Directions for this task |
Wherever the string "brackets" appears in the entries below, return the line that holds it.

Stored data entries
___
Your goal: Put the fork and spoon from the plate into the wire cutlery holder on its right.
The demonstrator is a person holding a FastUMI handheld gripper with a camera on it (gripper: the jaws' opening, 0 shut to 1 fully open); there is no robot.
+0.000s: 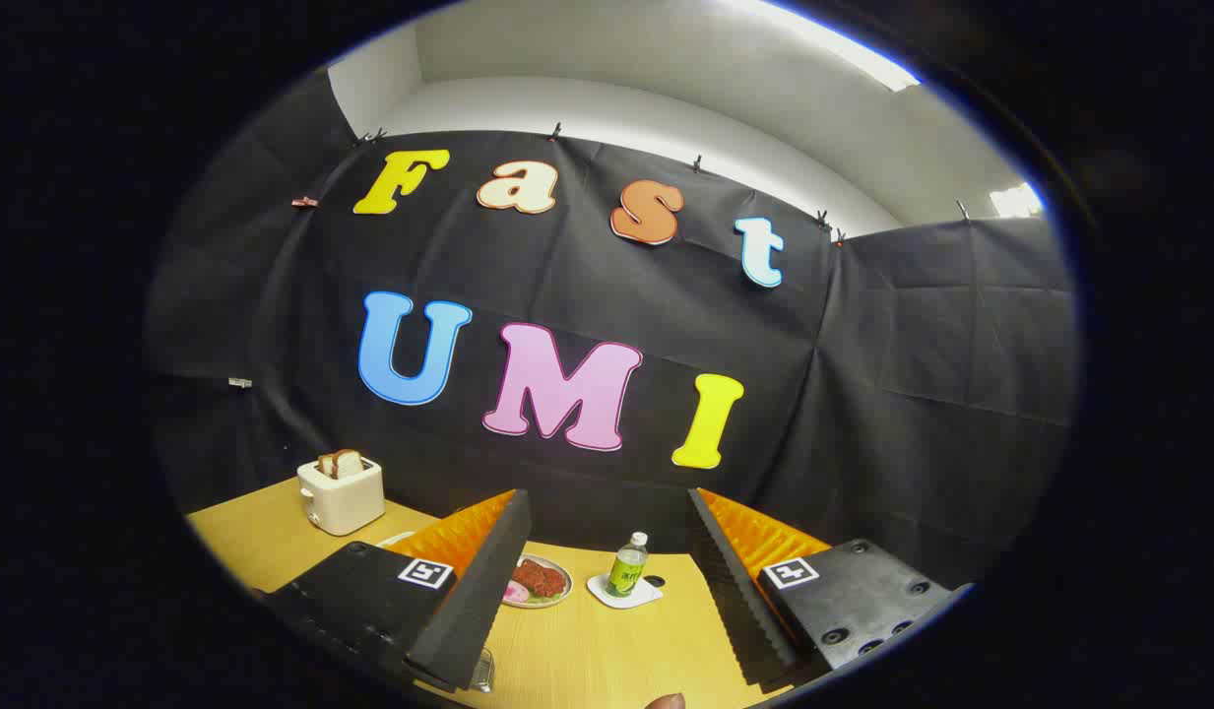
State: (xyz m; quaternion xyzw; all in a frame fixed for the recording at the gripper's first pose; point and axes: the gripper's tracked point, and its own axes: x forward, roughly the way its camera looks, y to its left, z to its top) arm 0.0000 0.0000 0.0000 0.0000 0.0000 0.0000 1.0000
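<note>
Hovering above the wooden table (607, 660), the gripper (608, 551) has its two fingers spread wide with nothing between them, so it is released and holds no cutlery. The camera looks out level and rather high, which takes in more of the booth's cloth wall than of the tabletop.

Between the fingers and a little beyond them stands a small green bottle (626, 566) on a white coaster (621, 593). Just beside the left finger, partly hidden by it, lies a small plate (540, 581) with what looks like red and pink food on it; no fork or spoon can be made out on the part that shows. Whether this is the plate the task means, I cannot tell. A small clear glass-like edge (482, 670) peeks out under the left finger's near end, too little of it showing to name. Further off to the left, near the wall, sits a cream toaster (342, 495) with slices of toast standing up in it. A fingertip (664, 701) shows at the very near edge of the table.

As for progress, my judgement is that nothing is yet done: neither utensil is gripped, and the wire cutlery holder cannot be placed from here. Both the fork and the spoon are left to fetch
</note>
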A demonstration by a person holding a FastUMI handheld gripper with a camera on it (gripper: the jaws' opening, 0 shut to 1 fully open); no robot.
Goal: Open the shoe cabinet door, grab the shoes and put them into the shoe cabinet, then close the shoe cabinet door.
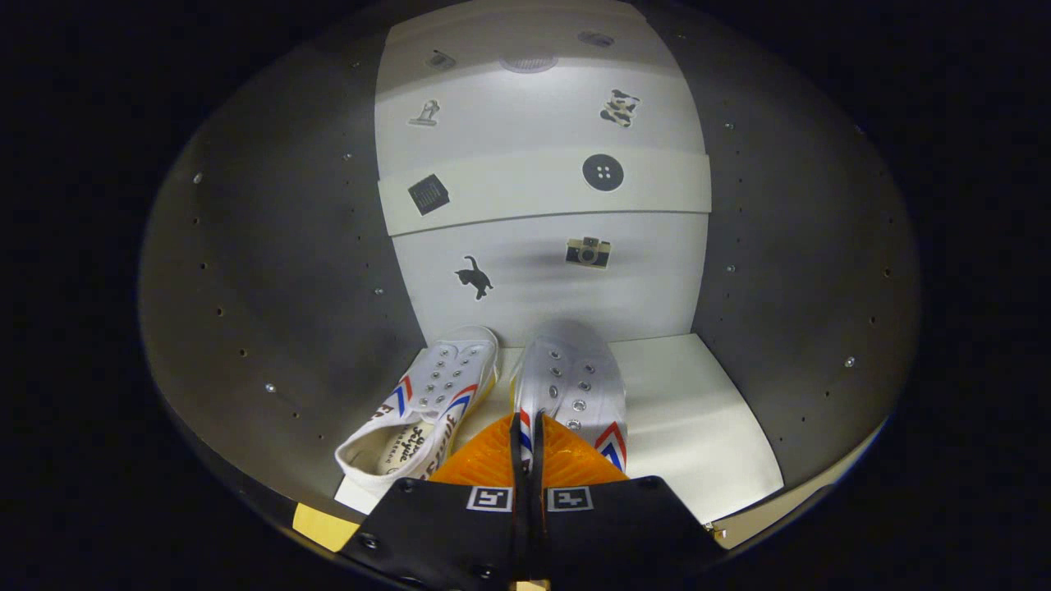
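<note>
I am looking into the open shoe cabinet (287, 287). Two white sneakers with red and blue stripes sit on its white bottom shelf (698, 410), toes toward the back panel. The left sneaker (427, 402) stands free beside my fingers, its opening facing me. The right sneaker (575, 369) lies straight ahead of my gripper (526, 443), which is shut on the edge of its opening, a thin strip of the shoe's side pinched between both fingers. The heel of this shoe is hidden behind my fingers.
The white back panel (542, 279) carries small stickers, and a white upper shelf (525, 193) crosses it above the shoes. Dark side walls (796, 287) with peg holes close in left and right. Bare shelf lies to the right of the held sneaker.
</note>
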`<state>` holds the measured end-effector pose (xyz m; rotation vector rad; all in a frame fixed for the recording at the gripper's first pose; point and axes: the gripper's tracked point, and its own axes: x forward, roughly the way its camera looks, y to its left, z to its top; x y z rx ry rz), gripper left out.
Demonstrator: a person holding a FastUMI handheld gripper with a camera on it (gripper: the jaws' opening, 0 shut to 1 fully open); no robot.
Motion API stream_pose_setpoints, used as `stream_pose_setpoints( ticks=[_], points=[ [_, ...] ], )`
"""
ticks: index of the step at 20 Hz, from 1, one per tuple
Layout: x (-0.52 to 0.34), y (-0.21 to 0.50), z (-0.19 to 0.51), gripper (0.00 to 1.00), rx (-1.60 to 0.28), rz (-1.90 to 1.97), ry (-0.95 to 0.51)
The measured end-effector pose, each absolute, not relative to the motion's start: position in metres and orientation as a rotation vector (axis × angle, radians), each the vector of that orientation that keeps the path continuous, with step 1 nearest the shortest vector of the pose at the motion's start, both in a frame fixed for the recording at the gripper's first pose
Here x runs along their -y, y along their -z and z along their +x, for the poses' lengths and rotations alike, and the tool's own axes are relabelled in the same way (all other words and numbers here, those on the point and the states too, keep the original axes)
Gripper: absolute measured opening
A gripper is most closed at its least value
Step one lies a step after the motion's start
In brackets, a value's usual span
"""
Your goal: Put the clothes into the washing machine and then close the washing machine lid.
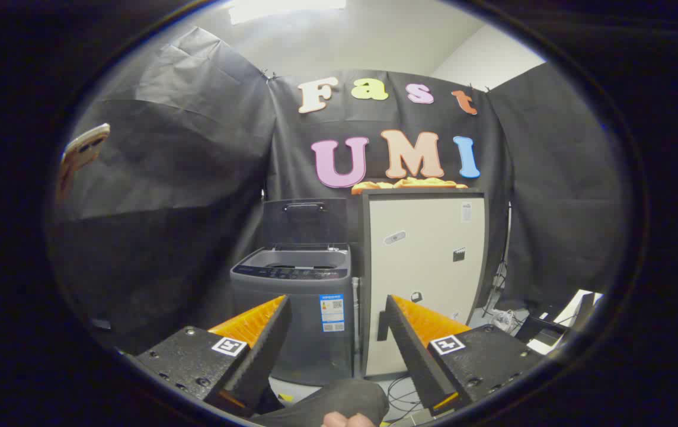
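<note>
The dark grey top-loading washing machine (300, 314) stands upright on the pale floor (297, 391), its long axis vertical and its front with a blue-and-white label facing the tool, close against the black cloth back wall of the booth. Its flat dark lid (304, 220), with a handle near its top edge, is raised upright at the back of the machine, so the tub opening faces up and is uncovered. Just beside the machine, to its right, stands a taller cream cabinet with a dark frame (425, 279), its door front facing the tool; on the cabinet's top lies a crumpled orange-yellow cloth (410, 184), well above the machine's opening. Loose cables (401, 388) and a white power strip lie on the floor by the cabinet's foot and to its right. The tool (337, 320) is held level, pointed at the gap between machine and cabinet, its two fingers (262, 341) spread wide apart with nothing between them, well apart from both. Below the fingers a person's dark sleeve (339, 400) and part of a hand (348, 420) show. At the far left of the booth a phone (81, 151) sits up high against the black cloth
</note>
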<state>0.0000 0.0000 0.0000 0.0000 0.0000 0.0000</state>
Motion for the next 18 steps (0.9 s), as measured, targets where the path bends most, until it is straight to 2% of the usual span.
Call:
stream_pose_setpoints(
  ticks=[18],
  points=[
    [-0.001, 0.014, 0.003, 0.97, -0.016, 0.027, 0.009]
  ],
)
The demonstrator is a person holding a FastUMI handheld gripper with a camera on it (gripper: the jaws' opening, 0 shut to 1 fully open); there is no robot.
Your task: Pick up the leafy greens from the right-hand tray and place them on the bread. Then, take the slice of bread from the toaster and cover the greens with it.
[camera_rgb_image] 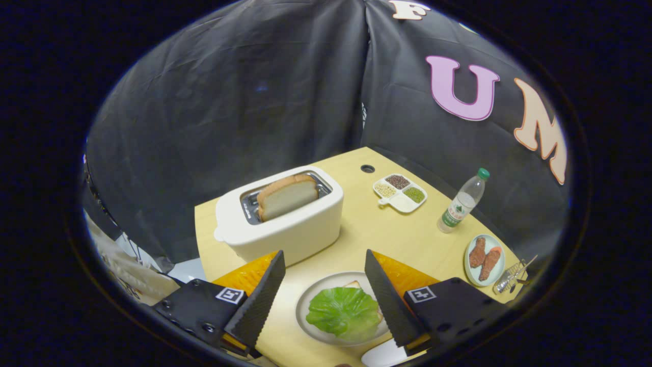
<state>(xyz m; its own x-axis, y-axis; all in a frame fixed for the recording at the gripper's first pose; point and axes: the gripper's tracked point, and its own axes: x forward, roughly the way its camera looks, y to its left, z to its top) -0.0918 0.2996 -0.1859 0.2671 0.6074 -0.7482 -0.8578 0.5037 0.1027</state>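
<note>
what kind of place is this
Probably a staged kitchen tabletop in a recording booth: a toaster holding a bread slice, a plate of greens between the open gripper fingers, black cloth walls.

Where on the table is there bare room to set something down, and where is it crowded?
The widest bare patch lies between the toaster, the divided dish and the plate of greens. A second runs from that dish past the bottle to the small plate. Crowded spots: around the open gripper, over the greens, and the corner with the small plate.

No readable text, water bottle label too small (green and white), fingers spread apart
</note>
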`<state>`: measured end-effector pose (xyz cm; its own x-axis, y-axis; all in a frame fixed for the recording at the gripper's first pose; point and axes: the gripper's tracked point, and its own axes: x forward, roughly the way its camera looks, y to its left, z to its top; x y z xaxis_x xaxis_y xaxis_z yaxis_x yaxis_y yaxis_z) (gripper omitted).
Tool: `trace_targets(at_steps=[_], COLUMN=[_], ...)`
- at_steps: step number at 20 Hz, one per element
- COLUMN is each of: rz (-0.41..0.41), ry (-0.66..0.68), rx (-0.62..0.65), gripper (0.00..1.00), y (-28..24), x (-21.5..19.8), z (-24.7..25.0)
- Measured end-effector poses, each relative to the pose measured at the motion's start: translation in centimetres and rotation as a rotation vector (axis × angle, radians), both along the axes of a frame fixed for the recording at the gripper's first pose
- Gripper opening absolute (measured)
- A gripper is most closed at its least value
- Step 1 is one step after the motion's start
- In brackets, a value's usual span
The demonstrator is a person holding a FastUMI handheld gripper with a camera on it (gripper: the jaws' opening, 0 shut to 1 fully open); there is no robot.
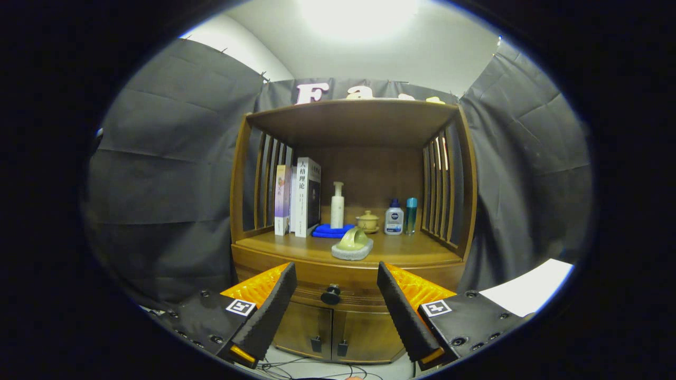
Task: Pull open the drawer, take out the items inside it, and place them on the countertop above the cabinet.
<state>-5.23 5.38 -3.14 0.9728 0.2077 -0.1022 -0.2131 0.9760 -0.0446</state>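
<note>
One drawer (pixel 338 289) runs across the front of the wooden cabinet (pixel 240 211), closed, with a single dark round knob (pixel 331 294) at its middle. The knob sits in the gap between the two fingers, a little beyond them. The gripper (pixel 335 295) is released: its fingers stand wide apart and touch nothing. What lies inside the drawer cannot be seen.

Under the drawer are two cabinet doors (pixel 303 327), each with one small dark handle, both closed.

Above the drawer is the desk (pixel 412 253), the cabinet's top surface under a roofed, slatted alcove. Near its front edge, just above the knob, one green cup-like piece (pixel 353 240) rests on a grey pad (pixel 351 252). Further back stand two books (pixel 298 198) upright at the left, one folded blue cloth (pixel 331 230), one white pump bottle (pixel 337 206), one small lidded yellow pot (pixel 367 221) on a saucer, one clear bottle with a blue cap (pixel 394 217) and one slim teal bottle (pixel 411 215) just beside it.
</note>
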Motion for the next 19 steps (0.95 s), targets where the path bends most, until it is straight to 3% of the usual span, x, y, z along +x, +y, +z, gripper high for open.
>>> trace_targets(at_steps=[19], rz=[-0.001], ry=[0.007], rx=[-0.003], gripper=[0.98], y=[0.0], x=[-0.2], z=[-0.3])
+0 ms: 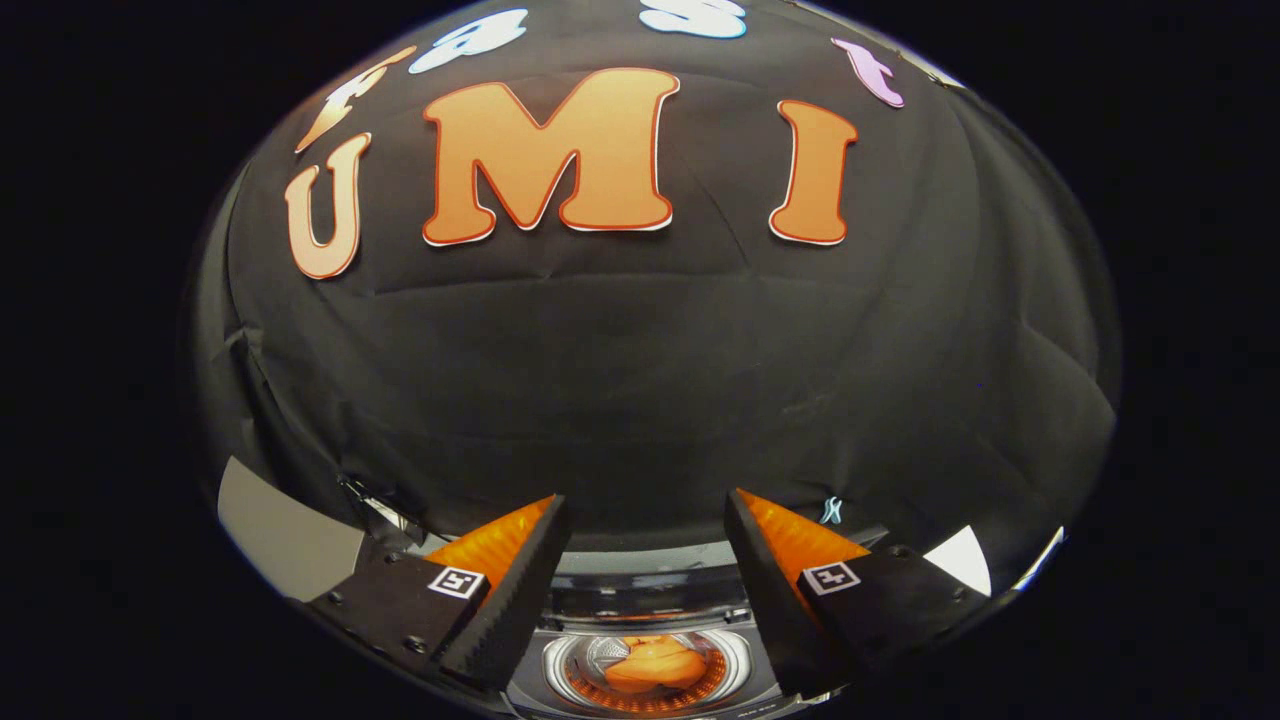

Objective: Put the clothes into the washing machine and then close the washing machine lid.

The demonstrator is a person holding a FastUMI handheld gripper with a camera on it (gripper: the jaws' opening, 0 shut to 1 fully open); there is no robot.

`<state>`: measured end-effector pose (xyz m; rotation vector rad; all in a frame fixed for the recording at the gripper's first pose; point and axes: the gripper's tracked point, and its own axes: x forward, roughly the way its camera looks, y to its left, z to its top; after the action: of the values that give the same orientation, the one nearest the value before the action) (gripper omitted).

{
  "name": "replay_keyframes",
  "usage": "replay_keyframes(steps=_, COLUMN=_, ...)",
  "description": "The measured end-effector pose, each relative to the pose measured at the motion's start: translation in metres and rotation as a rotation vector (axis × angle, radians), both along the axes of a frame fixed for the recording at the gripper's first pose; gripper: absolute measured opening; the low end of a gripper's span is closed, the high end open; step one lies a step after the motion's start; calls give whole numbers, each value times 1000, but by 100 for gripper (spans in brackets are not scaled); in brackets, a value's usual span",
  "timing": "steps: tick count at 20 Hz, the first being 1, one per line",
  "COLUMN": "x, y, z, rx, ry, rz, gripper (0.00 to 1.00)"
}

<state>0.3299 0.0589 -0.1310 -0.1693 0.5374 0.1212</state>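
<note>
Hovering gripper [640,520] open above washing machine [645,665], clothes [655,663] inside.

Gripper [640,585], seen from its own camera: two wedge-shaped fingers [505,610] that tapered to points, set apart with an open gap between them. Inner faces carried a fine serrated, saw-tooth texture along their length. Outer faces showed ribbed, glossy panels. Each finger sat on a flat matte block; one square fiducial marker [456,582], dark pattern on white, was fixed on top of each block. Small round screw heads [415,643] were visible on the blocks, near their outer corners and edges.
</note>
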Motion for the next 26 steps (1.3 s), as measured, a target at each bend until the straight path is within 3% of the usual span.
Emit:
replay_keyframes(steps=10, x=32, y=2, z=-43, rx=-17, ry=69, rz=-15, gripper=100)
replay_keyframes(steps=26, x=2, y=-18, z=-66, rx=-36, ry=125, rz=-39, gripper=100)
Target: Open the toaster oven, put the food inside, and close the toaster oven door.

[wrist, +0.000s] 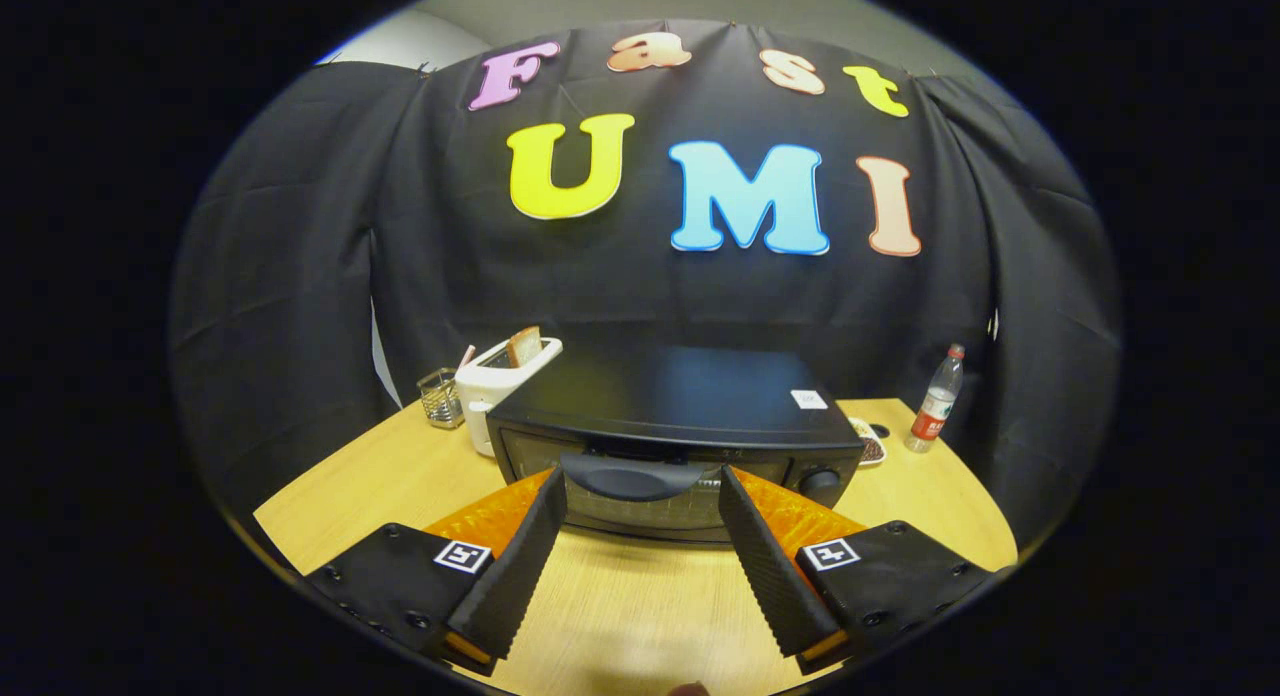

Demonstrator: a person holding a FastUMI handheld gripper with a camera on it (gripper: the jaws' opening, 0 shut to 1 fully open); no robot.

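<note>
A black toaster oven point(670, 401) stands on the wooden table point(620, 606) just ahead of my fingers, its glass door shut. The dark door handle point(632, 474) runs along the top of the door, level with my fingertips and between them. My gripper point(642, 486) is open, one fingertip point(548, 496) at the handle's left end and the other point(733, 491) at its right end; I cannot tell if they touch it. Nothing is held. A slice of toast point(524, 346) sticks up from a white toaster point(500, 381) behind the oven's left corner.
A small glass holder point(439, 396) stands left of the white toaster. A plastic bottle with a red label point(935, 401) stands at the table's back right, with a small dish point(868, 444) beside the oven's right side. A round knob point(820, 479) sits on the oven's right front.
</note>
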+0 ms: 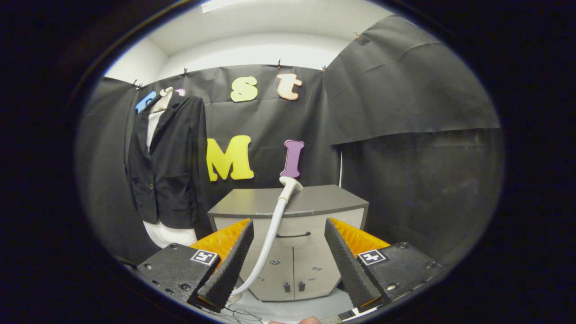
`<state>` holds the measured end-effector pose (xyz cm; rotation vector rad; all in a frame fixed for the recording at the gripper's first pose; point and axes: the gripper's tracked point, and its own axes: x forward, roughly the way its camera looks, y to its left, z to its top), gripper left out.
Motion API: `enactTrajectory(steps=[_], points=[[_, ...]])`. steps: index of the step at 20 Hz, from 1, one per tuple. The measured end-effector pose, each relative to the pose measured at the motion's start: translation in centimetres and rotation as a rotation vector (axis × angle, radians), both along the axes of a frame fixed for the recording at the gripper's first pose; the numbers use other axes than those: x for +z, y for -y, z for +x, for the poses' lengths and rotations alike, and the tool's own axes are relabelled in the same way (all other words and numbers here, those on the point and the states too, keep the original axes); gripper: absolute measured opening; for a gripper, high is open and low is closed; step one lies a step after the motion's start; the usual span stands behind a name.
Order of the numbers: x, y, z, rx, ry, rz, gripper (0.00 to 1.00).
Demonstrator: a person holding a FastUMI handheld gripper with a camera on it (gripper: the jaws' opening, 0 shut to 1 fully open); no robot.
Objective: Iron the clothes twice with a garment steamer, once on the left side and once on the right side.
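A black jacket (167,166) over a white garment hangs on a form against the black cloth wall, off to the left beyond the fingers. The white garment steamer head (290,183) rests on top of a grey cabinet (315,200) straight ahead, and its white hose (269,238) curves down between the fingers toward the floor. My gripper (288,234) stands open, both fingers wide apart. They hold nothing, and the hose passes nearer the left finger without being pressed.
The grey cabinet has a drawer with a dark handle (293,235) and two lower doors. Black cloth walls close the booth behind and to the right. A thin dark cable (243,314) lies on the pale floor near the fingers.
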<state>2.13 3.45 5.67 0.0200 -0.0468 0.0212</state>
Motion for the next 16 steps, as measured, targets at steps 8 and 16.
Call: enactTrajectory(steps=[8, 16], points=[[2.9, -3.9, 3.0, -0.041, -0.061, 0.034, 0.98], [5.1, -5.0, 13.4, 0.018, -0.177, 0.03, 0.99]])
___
Answer to this problem |
In brackets, a value's usual span
- In brackets, a value's usual span
  "description": "The measured end-effector pose, each relative to the pose measured at the motion's start: translation in metres and rotation as a rotation vector (axis × angle, radians), both along the axes of a frame fixed for the recording at the gripper's first pose; gripper: absolute measured opening; the low end of a gripper's span is closed, the high end open; step one lies a step after the motion's start; calls give whole numbers, each value times 1000, but by 100 for gripper (spans in brackets are not scaled); in brackets, a value's usual span",

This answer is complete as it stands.